(Goal of the exercise) Leave the pictures out and write out the rest of the listing word for word.
#### Exercise material
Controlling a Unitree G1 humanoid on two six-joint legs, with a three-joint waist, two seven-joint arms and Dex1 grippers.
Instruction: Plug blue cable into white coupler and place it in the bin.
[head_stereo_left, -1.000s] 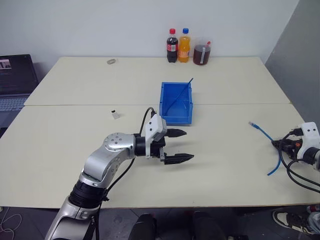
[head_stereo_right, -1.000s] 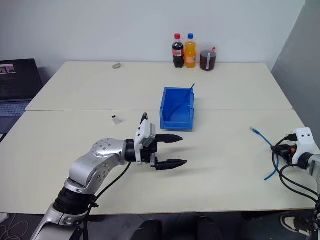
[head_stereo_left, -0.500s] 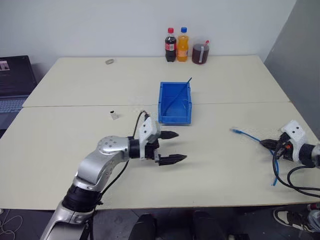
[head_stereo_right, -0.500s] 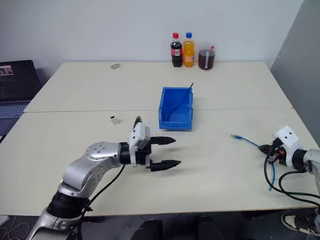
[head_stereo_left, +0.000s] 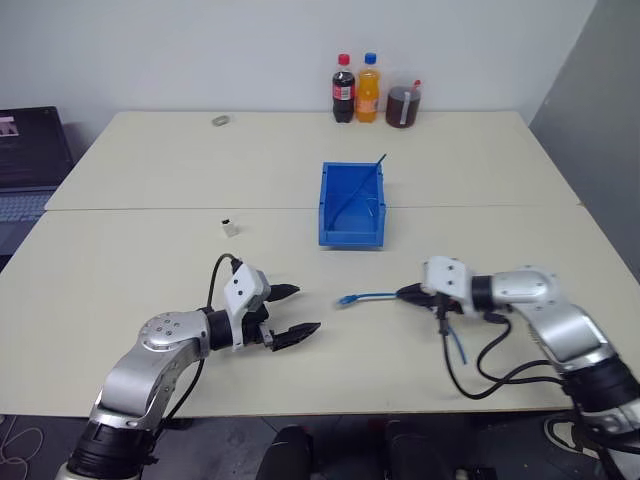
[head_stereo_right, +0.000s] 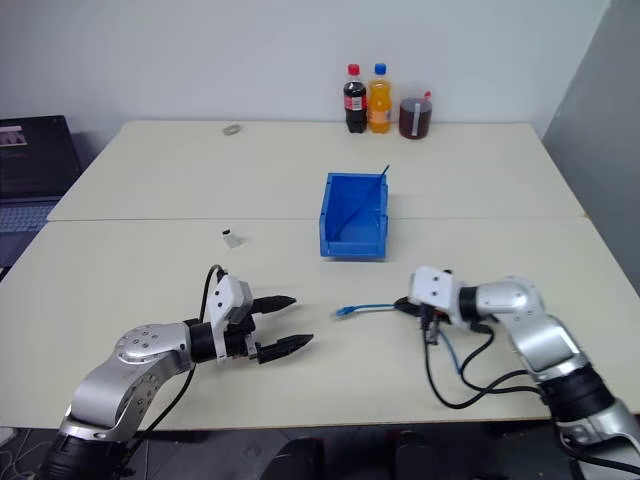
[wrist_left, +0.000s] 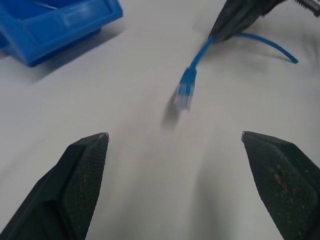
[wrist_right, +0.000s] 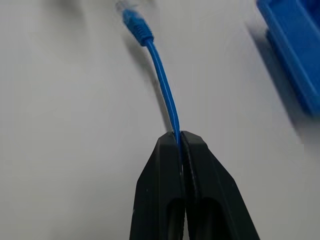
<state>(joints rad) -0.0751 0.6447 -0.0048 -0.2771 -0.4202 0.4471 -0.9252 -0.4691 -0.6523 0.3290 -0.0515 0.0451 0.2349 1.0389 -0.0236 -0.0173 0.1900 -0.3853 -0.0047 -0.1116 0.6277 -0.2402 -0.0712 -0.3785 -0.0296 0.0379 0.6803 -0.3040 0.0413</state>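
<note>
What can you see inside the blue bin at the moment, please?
Inside the bin, a thin dark blue strand leans from the floor up past the far right corner. The front lip hides the nearest strip of floor. The white coupler lies outside, on the table.

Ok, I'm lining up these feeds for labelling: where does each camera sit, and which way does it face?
Left and right eye views: on the head, looking forward and down over the table; both arms show, with the bin ahead.
Left wrist view: looks along the open left pincer at the blue cable plug.
Right wrist view: looks along the right pincer, shut on the cable.
All views share the cable and the bin.
</note>
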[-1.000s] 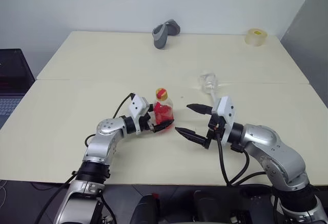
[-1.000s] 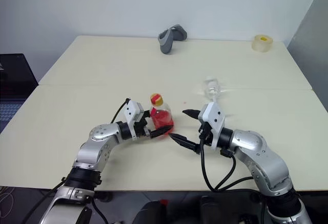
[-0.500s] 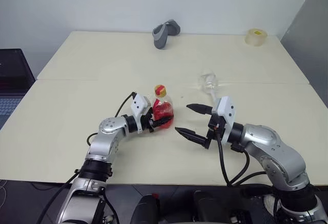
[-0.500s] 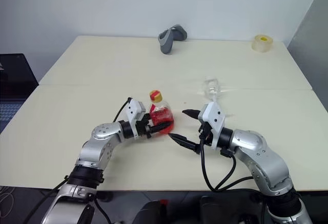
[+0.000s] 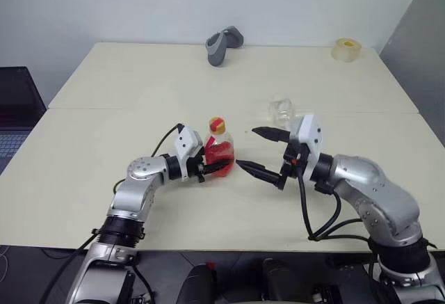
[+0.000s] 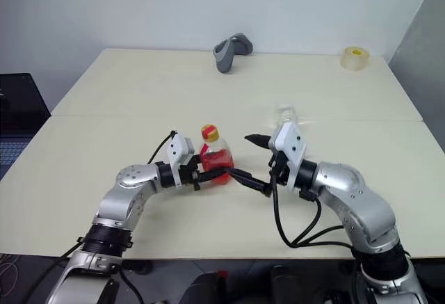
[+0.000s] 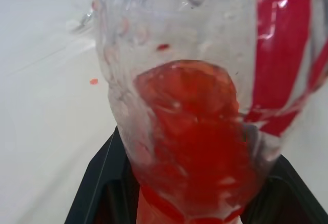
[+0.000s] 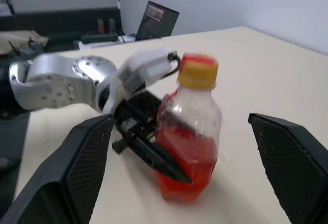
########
(Answer section)
Controlling a Unitree G1 humanoid on two six-joint legs, with a three-joint waist, two seven-joint arms and Dex1 grippers.
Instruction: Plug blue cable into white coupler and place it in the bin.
[head_stereo_left, -1.000s] 
[head_stereo_right, -1.000s] 
[head_stereo_left, -0.500s] 
[head_stereo_right, -0.500s] 
[head_stereo_left, +0.000s] 
[head_stereo_right, +0.000s] 
[wrist_left, +0.000s] 
[wrist_right, +0.000s] 
<state>(joints rad) -0.0751 0.6447 -0.0048 -0.2771 -0.4202 0.4471 -0.9252 -0.4691 -0.6523 0.3290 -0.0515 0.0451 0.2349 1.0389 -0.0236 -0.0173 0.1900 -0.3853 -0.0047 -0.1116 0.6277 -0.2402 -0.0712 -0.3785 -0.0296 0.0379 0.6803 -0.3040 0.0413</state>
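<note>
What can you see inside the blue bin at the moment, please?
Inside the bin, a thin dark blue strand leans from the floor up past the far right corner. The front lip hides the nearest strip of floor. The white coupler lies outside, on the table.

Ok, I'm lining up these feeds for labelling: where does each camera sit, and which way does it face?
Left and right eye views: on the head, looking forward and down over the table; both arms show, with the bin ahead.
Left wrist view: looks along the open left pincer at the blue cable plug.
Right wrist view: looks along the right pincer, shut on the cable.
All views share the cable and the bin.
</note>
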[-1.000s] 
[-1.000s] 
[-0.500s] 
[-0.500s] 
[+0.000s] 
[+0.000s] 
[+0.000s] 
[+0.000s] 

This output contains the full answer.